Friday, April 6, 2012


What in Hell...?

Holy Saturday

...was crucified, died and was buried;
he descended into hell.
-the Apostle’s Creed
Now let me tell you that the other time
I came down to the lower part of Hell,
this rock had not then fallen into ruins;
but certainly, if I remember well,
it was just before the coming of that One
who took from Hell’s first circle the great spoil,
that this abyss of stench, from top to bottom
began to shake, so I thought the universe
felt love--whereby, some have maintained, the world
has more than once renewed itself in chaos.
That was the moment when this ancient rock 
was split this way--here, and in other places.
-Virgil, from Dante’s Inferno, Canto XII
“For Christ also suffered for sins once for all, the righteous for the unrighteous, in order to bring you to God.  He was put to death in the flesh, but made alive in the spirit, in which also he went and made a proclamation to the spirits in prison...”  1 Peter 3:18-19
__________
For most Christians, Holy Saturday is a great pause.
Everything stops, everyone holds their breath and waits for dawn on Sunday.
Jesus has been killed.  He has been laid to rest.
We wait for him to start up again.
But, Jesus did not rest.
He did not spend one moment lying in that tomb.
Jesus descended into hell.
It is one of the most controversial statements in the Christian creed.
No one wants to picture Jesus in the agony of Hell’s fires.
Surely God would not send Jesus to the torment reserved for the Adolf Hitlers of the world.
So we have changed the wording.  Now we say: “he descended to the dead.”
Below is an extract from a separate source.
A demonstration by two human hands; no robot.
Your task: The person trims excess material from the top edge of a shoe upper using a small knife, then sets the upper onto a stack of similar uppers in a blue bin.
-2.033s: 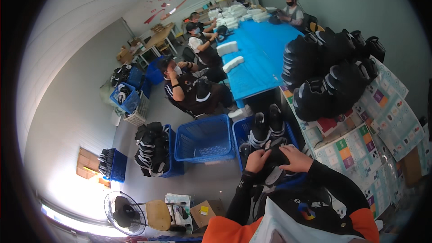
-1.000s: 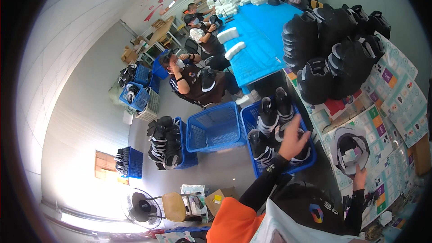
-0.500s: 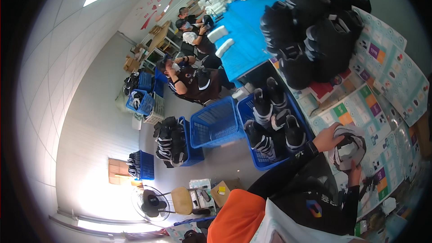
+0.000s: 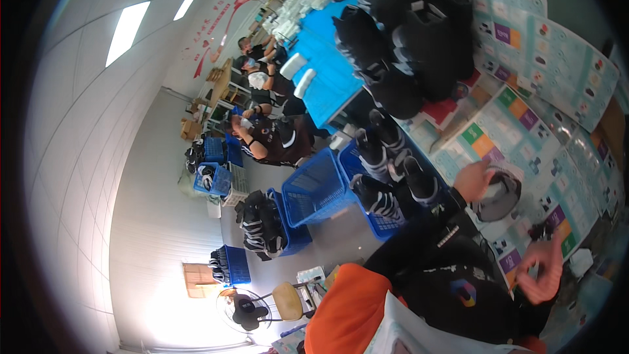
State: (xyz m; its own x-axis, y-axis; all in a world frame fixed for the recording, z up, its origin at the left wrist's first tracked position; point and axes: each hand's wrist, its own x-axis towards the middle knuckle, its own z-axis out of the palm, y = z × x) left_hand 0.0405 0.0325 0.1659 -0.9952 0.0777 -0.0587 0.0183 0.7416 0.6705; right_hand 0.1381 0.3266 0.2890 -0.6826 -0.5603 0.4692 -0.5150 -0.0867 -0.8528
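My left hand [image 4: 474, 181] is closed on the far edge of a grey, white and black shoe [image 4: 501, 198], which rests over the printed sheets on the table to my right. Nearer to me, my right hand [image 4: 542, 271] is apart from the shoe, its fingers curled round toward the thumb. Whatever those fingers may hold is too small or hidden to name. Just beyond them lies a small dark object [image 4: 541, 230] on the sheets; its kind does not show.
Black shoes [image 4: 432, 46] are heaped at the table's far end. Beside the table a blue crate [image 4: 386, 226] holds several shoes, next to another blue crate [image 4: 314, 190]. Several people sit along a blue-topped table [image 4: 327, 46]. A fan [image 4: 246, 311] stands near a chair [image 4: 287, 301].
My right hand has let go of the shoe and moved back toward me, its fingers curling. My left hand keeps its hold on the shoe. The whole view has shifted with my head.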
We have made the creed more palatable to our sensibilities.
But it is a big leap from the original ad inferna or ad inferos to “to the dead.”
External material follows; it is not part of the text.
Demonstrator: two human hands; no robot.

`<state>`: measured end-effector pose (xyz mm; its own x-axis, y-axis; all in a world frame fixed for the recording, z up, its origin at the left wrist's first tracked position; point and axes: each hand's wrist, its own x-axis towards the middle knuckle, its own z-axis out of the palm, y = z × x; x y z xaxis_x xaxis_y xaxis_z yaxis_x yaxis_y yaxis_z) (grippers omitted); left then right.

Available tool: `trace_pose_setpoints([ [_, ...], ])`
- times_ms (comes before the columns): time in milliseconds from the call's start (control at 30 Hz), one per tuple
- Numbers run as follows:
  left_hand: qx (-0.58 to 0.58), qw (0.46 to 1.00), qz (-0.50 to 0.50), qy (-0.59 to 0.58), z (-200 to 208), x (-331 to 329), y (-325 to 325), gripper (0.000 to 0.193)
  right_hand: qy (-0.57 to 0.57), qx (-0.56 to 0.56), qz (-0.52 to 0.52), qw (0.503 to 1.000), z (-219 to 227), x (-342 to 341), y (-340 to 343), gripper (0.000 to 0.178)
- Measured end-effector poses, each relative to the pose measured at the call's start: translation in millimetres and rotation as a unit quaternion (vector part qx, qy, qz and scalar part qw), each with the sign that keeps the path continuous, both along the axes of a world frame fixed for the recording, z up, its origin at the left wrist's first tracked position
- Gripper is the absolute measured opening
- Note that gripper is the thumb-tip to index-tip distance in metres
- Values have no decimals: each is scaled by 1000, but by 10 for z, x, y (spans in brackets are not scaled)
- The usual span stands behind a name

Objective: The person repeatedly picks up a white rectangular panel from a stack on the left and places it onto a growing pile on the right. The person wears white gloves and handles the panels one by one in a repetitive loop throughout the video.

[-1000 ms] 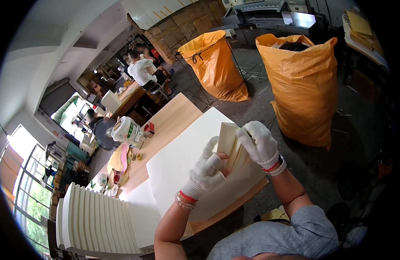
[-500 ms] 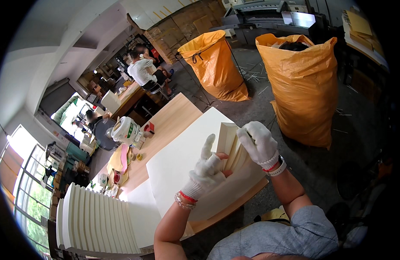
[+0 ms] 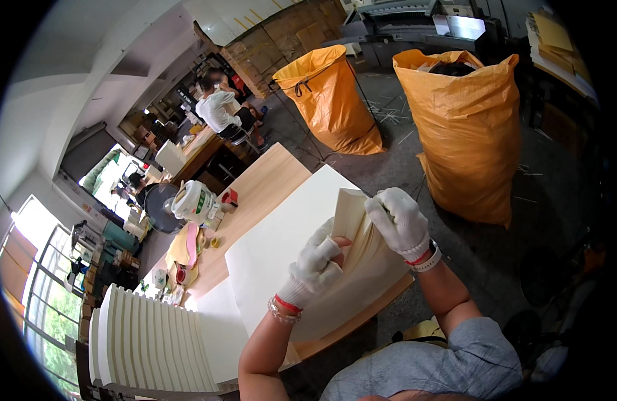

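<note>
gloved hands (image 3: 398, 222) near each other, fingers (image 3: 378, 212) curled, forearms (image 3: 263, 344) angled inward

No words or numbers can be read here. The big white tub (image 3: 189, 202) stands on the table (image 3: 272, 175). It has a label (image 3: 204, 203) on its side, with green bits and some dark bits. The dark bits look like print, but they are too small and fuzzy to read. Just beside the tub, at its lower right, is a little pale box (image 3: 215, 218). Its sides are too blurry to read.
</note>
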<state>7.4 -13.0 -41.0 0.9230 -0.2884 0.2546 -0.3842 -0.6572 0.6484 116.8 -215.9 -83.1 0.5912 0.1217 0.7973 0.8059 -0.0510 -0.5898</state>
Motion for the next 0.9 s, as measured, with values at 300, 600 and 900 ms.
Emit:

Even if one doesn’t know Latin, one can discern the proper translation: into hell.
So what?  Why is it important to confess that Jesus descended into hell?
While I was Out East, I suffered a deep clinical depression.
I couldn’t enjoy school or work or reading or people or anything I had loved doing before.
I started to cut myself off from people--classmates, colleagues, friends and family.
I would go to class and little else.
And I would always go straight back home and crawl into bed.
I was chained in a prison of self-loathing and loneliness.
I felt...I was...I made sure I was...utterly alone.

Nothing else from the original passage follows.